> What you need to do: Which of the lines in the data mention the string "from"? List them all.
----
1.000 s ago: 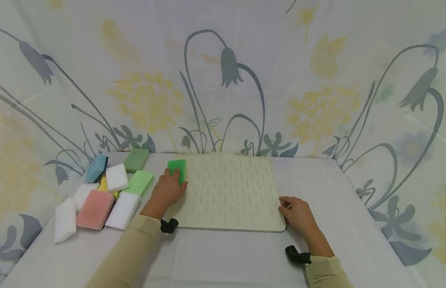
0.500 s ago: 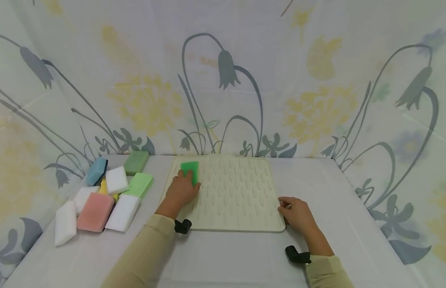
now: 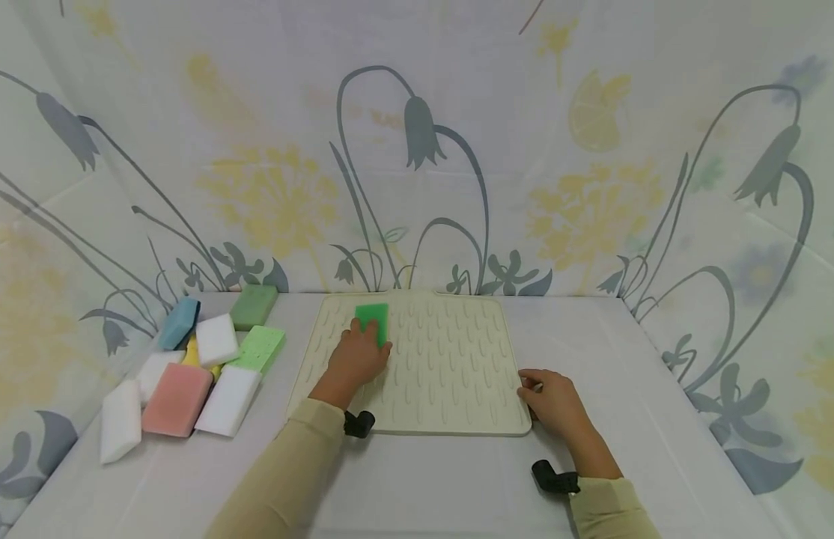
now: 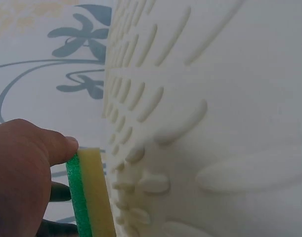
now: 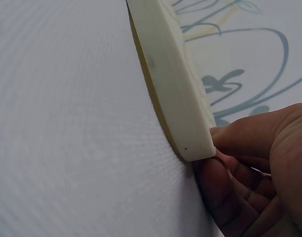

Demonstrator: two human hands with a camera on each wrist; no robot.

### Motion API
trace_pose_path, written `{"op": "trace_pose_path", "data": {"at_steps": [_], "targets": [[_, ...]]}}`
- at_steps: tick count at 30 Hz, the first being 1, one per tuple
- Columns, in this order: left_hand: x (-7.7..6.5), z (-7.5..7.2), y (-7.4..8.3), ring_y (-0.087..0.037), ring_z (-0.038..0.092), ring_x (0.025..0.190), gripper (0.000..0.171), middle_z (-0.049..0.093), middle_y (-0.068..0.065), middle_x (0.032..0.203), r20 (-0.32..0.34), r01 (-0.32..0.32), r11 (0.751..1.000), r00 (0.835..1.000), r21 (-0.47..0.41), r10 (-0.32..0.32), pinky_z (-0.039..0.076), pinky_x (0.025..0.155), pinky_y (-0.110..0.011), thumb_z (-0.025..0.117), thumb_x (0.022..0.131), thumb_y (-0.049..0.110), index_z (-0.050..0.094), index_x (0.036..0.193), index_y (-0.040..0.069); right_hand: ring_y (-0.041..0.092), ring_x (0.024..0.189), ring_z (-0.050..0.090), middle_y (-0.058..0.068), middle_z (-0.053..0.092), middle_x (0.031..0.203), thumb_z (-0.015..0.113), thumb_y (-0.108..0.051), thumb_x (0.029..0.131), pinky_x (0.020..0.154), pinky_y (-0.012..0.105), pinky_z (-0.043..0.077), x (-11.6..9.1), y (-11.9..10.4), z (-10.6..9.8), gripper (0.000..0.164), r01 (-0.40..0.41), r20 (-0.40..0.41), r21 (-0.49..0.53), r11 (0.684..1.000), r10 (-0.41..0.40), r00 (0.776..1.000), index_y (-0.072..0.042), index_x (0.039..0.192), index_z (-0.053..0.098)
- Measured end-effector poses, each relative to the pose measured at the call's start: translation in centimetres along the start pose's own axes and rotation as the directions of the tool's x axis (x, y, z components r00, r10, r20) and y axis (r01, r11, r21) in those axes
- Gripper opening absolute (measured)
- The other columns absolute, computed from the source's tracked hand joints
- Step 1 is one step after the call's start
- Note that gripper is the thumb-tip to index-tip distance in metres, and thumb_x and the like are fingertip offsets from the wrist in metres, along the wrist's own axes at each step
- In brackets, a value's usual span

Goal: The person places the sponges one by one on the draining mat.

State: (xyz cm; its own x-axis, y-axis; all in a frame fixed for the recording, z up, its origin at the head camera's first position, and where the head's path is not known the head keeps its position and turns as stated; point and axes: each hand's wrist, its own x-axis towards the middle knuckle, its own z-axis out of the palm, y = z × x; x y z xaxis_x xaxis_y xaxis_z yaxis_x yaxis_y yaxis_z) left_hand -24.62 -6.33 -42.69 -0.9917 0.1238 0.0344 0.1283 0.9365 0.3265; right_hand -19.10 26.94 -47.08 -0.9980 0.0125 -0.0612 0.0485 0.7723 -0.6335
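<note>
Centre frame, and the left hand has the green sponge by its lower end, up at the top left of the mat! Right of centre, the right hand holds the mat's edge near its lower corner. Over on the left, a crowd: pink sponge low down, white sponges around it, blue sponge at the back, something yellow peeking between. Flowered cloth fills the top.

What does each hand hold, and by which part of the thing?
The left hand holds the green and yellow sponge by its near end. The right hand pinches the pale mat by its right edge, toward the front corner.
</note>
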Motion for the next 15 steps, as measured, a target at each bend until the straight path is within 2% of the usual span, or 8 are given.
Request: {"op": "trace_pose_path", "data": {"at_steps": [15], "targets": [[1.1, 0.9, 2.7, -0.047, 0.049, 0.120, 0.059, 0.033, -0.030, 0.144, 0.040, -0.024, 1.000, 0.999, 0.007, 0.024, 0.050, 0.090, -0.052, 0.049, 0.099, 0.038, 0.038, 0.146, 0.003, 0.013, 0.068, 0.057, 0.011, 0.065, 0.103, 0.064, -0.014, 0.090, 0.054, 0.027, 0.047, 0.3, 0.2, 0.1, 0.041, -0.012, 0.010, 0.018, 1.000, 0.012, 1.000, 0.000, 0.128, 0.060]]}}
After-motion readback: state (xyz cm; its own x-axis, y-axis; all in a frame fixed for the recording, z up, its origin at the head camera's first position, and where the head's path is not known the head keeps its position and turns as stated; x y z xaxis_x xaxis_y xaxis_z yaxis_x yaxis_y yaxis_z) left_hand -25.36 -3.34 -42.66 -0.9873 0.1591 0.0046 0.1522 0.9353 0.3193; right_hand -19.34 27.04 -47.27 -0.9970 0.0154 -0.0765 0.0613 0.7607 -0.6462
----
> Finished exercise:
- The other columns absolute, computed from the source's tracked hand joints
- Note that gripper is the thumb-tip to index-tip distance in metres, and thumb_x and the like are fingertip offsets from the wrist in metres, along the wrist's own axes at each step

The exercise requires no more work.